(Saved data entries)
-- -- --

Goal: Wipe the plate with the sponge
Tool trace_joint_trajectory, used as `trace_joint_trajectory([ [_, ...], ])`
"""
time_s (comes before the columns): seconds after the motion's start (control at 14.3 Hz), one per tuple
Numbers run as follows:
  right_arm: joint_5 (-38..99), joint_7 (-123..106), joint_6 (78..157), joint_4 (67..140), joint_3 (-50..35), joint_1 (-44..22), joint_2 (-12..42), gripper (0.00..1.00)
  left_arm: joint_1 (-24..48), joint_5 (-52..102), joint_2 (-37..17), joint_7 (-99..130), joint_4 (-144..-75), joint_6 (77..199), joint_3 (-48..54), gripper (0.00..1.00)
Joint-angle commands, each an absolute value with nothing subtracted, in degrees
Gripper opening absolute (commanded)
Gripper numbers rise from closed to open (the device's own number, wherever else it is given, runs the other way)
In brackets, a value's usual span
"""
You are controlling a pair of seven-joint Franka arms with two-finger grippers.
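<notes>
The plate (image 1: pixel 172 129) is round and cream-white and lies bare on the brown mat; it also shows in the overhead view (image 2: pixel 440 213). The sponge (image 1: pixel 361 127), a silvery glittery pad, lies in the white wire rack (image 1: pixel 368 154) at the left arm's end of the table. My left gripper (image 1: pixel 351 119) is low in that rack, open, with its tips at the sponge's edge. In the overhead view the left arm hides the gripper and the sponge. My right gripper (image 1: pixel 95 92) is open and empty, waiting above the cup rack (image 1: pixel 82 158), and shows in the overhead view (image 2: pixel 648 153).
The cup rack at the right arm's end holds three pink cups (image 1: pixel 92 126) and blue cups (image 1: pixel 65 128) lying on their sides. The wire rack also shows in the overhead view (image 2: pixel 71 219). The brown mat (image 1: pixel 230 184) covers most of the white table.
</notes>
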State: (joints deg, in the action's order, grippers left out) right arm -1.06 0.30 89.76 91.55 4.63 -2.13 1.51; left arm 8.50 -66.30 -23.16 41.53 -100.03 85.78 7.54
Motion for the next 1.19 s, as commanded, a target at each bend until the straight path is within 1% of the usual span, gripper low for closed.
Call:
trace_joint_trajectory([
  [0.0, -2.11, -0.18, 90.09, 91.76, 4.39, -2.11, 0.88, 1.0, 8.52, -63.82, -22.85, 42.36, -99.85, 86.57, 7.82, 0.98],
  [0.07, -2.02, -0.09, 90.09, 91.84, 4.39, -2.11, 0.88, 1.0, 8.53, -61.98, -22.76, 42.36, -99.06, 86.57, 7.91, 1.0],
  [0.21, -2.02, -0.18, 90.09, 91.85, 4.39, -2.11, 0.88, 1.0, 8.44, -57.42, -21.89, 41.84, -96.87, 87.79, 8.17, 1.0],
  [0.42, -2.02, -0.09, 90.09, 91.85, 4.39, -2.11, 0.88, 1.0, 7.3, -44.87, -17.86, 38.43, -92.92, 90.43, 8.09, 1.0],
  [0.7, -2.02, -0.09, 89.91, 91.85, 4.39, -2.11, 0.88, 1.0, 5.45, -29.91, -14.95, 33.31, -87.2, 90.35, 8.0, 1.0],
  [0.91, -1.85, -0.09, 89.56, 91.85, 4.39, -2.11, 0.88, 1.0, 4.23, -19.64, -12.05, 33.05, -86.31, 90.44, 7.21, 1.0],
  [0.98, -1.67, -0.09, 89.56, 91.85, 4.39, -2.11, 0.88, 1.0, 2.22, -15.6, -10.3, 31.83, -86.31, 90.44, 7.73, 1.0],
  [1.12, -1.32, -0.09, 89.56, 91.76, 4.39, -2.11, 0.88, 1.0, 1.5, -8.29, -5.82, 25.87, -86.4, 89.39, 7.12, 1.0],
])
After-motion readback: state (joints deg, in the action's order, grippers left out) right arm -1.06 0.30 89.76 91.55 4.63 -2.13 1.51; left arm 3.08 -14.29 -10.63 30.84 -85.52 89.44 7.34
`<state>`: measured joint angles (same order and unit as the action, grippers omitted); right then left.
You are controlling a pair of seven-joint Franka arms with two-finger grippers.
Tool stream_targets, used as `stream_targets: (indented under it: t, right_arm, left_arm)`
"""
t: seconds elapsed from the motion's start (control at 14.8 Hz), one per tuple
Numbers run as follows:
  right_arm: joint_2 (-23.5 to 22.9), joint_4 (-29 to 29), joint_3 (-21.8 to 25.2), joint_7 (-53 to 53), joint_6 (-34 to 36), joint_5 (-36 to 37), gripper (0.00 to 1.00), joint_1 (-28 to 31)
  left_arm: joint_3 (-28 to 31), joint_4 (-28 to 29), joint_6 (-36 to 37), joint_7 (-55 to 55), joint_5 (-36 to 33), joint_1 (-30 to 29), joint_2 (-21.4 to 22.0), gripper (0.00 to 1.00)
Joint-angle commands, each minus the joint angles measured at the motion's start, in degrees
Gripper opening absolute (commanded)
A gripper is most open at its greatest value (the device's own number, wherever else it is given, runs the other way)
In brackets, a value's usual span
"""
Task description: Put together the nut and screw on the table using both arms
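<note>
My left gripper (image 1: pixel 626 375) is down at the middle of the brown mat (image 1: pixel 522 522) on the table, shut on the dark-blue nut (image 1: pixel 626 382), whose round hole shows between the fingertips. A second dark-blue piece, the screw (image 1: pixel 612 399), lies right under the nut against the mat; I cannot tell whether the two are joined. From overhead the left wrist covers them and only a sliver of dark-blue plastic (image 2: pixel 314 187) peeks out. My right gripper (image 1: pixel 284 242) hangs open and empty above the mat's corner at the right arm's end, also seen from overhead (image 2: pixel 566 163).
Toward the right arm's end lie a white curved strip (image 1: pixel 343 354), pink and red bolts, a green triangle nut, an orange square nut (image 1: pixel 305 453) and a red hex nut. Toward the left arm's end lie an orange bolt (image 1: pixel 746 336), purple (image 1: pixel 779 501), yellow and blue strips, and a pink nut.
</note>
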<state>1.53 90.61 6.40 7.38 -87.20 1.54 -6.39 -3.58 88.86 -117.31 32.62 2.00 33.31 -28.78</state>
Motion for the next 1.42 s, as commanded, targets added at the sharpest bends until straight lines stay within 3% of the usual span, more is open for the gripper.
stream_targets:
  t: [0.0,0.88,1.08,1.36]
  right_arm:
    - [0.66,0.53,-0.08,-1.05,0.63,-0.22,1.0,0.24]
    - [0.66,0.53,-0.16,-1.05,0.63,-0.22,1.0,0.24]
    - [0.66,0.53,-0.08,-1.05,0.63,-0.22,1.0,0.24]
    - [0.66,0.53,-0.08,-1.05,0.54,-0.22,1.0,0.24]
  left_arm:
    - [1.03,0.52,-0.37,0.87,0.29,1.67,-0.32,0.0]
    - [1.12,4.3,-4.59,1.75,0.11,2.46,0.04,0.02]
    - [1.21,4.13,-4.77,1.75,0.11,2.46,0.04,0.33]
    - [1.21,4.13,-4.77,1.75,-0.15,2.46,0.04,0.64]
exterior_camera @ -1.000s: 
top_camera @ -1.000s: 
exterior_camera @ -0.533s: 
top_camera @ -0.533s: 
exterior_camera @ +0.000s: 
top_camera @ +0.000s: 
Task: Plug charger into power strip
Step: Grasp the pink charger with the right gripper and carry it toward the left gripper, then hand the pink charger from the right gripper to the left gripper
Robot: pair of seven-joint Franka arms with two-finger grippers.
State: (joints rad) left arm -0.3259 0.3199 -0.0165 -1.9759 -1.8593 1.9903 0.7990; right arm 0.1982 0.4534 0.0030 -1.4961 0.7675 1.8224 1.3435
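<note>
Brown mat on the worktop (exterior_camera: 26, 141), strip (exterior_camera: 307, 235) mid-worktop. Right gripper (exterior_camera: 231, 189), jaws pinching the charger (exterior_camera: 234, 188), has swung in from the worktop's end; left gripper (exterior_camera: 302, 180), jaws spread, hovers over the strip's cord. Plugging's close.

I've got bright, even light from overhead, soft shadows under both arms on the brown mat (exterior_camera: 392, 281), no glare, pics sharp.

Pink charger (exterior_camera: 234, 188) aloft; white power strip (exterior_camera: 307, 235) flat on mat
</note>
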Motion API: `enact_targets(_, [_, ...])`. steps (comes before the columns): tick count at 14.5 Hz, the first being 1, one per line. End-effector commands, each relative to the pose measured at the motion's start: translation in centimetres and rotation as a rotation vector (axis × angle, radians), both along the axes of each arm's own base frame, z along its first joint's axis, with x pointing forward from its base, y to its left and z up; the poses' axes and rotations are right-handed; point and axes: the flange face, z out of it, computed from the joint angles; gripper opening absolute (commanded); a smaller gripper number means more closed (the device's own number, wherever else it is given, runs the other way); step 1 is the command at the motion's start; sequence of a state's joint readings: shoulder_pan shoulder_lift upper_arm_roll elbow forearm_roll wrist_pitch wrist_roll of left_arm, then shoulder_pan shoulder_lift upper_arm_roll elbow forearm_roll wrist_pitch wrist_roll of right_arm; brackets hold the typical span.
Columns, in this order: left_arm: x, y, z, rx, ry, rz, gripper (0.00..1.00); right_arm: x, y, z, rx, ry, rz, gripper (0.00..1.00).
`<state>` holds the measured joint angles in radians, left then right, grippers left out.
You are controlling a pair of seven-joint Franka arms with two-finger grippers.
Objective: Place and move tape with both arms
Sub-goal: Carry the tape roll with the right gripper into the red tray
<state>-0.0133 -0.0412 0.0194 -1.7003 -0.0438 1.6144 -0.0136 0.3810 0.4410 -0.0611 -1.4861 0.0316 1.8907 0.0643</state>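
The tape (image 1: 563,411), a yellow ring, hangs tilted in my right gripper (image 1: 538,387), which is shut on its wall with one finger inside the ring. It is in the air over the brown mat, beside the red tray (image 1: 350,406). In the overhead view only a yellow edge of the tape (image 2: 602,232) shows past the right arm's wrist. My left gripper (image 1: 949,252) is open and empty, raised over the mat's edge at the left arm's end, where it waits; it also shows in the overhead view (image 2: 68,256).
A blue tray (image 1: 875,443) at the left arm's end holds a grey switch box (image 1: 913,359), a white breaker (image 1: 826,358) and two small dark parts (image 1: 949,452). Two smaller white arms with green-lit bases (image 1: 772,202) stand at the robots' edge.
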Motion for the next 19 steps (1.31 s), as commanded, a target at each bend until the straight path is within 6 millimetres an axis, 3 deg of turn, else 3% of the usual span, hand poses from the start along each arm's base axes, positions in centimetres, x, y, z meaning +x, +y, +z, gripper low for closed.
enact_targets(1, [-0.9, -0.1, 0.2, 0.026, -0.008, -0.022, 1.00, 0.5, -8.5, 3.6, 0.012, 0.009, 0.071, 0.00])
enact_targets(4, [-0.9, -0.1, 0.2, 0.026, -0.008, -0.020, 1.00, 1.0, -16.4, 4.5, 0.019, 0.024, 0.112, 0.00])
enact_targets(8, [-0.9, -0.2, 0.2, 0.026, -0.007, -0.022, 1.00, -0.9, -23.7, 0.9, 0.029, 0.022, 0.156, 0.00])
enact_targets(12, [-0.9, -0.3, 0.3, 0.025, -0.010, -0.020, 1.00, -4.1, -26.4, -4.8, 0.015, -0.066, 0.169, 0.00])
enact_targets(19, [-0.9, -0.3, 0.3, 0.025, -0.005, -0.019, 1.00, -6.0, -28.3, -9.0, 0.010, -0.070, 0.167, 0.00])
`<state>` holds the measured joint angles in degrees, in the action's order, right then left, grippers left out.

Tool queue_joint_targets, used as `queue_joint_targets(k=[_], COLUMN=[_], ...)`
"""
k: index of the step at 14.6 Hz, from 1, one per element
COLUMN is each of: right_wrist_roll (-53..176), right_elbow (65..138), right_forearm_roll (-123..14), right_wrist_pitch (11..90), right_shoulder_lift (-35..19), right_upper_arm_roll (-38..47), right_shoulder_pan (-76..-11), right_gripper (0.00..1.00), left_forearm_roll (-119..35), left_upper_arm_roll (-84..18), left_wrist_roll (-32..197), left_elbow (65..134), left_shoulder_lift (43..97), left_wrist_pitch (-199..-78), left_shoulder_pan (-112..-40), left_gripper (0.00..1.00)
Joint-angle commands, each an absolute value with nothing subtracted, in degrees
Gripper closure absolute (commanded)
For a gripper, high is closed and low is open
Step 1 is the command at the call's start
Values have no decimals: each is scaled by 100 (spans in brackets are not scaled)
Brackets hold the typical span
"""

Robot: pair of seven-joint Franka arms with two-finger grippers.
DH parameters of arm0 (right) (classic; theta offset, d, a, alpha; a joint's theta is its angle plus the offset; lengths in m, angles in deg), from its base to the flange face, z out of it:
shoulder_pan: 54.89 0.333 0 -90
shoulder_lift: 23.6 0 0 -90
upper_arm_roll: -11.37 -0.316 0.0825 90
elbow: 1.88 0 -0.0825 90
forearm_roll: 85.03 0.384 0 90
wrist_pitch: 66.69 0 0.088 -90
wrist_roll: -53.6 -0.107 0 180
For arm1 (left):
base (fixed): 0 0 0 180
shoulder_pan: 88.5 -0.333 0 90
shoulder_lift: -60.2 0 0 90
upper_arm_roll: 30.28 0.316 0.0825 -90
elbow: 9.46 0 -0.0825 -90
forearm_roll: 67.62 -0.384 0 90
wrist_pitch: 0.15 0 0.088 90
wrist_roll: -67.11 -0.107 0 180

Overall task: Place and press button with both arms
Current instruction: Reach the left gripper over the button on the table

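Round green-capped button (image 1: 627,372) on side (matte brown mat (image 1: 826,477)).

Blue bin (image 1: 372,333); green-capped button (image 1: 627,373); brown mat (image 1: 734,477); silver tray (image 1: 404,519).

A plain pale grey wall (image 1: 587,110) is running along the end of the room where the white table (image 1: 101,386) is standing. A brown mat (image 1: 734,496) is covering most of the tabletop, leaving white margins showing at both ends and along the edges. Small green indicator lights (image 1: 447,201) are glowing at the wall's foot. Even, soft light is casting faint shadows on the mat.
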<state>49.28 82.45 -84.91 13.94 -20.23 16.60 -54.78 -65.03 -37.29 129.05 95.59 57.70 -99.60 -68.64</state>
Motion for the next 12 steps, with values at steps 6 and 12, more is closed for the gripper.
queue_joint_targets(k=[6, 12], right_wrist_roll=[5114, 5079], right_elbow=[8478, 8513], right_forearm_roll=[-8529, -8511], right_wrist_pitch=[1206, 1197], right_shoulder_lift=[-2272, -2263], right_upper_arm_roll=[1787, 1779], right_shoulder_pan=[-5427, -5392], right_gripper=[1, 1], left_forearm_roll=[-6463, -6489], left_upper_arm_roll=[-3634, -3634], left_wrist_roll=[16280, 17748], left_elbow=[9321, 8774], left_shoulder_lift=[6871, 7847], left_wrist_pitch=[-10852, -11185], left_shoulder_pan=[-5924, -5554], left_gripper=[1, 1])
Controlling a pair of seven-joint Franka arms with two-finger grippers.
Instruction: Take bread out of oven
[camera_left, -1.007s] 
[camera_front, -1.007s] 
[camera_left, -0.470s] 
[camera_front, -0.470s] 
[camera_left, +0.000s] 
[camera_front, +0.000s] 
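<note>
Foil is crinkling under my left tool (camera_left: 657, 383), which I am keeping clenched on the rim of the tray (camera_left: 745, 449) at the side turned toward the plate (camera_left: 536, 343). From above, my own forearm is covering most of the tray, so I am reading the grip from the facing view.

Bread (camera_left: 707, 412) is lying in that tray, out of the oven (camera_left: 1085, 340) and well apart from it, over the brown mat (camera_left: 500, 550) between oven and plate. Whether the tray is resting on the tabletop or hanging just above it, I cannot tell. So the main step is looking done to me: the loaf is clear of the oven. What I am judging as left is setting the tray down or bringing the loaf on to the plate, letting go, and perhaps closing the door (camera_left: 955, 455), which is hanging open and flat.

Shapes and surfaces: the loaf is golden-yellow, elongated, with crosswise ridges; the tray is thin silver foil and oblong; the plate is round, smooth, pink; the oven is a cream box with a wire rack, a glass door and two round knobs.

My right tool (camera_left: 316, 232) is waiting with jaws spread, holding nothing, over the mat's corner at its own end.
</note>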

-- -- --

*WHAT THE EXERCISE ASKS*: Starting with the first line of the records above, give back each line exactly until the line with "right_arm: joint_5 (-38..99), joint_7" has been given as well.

*YOUR RESPONSE*:
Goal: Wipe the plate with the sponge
Tool trace_joint_trajectory, used as `trace_joint_trajectory([ [_, ...], ])`
"""
time_s (comes before the columns): seconds after the motion's start (control at 14.3 Hz), one per tuple
Numbers run as follows:
  right_arm: joint_5 (-38..99), joint_7 (-123..106), joint_6 (78..157), joint_4 (67..140), joint_3 (-50..35), joint_1 (-44..22), joint_2 (-12..42), gripper (0.00..1.00)

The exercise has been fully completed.